MULTI-FIDELITY, MULTI-PHYSICS MODELS OF FIBROSIS-INDUCED LEFT ATRIAL THROMBOSIS
ORAL
Abstract
Ischemic strokes cause mortality and long-term disability in patients with left atrial (LA) fibrosis but the underlying mechanisms are poorly understood. Fibrotic remodeling modifies myocardial structure impairing LA electrical propagation, myocardium mechanics, and slowing down atrial blood flow. Fibrotic patches also release inflammatory cytokines and tissue injury factors that can activate the coagulation cascade.
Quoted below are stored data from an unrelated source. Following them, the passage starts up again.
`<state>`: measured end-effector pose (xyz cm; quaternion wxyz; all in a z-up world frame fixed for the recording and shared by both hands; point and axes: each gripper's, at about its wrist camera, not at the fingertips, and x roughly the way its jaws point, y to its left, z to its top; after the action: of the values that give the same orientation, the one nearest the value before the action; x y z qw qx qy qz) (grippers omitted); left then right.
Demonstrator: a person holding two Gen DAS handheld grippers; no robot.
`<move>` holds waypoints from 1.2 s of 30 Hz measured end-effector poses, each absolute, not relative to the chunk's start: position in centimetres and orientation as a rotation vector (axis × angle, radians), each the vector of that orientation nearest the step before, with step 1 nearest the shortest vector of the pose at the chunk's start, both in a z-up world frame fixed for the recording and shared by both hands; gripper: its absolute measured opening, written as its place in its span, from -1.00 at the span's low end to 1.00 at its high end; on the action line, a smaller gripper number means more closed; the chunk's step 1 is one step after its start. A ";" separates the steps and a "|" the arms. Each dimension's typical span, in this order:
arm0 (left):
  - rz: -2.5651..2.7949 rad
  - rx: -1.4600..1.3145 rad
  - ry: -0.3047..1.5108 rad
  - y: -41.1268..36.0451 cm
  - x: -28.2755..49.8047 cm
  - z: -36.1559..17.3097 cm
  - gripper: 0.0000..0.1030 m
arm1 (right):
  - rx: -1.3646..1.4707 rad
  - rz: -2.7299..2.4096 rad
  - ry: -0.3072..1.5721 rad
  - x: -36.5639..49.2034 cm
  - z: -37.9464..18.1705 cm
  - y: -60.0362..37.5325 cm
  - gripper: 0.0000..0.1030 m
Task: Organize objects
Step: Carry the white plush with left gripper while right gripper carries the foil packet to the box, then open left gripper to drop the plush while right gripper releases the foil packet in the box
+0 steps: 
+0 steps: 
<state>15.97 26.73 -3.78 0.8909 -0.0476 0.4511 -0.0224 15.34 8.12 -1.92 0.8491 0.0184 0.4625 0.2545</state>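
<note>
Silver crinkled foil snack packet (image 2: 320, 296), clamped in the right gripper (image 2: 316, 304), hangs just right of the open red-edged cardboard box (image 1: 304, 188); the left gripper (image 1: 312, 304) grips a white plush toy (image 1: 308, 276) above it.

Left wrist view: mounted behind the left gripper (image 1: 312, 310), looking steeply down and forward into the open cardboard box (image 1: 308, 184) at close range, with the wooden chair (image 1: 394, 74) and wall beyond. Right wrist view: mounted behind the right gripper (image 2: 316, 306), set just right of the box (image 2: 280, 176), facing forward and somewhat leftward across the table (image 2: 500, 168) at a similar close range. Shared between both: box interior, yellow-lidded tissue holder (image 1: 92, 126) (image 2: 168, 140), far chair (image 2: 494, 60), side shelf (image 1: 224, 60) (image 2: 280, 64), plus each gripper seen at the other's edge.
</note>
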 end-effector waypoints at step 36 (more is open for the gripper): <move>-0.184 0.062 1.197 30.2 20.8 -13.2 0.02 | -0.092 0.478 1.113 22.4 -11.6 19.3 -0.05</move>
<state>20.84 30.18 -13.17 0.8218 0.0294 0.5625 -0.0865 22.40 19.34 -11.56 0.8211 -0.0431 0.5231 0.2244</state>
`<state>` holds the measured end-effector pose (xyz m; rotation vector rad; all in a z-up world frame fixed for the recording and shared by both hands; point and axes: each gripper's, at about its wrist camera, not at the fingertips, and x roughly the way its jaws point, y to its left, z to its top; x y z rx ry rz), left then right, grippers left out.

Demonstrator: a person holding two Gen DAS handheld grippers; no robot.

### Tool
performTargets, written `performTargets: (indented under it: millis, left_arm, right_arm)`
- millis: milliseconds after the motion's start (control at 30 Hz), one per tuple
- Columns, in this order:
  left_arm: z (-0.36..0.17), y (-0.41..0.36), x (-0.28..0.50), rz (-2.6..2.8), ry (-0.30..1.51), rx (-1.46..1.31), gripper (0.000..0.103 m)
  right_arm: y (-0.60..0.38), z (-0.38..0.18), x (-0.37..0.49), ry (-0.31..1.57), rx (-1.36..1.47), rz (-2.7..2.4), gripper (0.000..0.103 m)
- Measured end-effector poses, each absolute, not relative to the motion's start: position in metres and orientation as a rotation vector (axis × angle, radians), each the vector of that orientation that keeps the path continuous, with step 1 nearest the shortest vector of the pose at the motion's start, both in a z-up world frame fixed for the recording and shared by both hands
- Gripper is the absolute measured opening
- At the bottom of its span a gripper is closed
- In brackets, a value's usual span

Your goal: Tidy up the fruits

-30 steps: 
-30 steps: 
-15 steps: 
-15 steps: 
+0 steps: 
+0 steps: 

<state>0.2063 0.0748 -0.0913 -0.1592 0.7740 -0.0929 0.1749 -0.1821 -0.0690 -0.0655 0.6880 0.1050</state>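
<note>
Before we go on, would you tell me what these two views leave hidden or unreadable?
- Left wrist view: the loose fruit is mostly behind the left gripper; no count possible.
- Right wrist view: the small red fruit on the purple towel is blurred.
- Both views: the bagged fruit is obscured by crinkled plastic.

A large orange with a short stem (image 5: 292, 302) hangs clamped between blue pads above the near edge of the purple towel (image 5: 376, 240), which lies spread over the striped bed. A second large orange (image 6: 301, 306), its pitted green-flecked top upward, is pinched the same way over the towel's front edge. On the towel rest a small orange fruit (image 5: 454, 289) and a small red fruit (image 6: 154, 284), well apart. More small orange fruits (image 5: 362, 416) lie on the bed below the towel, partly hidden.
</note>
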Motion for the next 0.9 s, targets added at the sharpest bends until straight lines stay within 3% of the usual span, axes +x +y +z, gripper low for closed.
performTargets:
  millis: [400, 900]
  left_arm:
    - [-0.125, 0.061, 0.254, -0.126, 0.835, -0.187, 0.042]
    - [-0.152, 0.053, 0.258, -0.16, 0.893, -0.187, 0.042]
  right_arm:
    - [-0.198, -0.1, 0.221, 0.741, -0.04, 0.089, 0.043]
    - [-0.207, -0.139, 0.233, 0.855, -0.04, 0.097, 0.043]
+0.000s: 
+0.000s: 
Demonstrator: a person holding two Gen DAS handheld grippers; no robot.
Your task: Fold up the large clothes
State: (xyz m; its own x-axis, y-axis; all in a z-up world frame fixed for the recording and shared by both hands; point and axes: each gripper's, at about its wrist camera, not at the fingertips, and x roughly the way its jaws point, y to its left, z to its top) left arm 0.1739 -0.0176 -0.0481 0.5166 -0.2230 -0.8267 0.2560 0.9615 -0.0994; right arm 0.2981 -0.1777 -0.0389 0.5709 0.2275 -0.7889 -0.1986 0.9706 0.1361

We perform multi-physics simulations, coupling electrophysiology, biomechanics, hemodynamics, and the coagulation cascade. We introduce two innovations to reduce the cost of the multi-physics simulations to ~minutes per cardiac cycle. We introduce a multi-fidelity approach leveraging the low diffusivity of coagulation species and implement the solvers to run in GPUs. Fibrotic regions are modeled by locally modifying the myocardial mechanical properties and releasing pro-coagulatory tissue factor in the neighboring endocardium. Each effect is considered both independently and in conjunction with other effects in a systematic simulation campaign. Our resuls shed light onto the complex nexus between fibrosis and stroke. Furthermore, their reduced computational cost is poised to create paradigm changes in clinical diagnosis support.
*NIH grants 1R01HL160024, 1R01HL158667, T32-EB032787. Spanish / European Regional Development Fund grants PID2019-107279RB-I00, Y2018/BIO-4858 PREFI-CM, PI15/02211-ISBITAMI and DTS/1900063-ISBIFLOW.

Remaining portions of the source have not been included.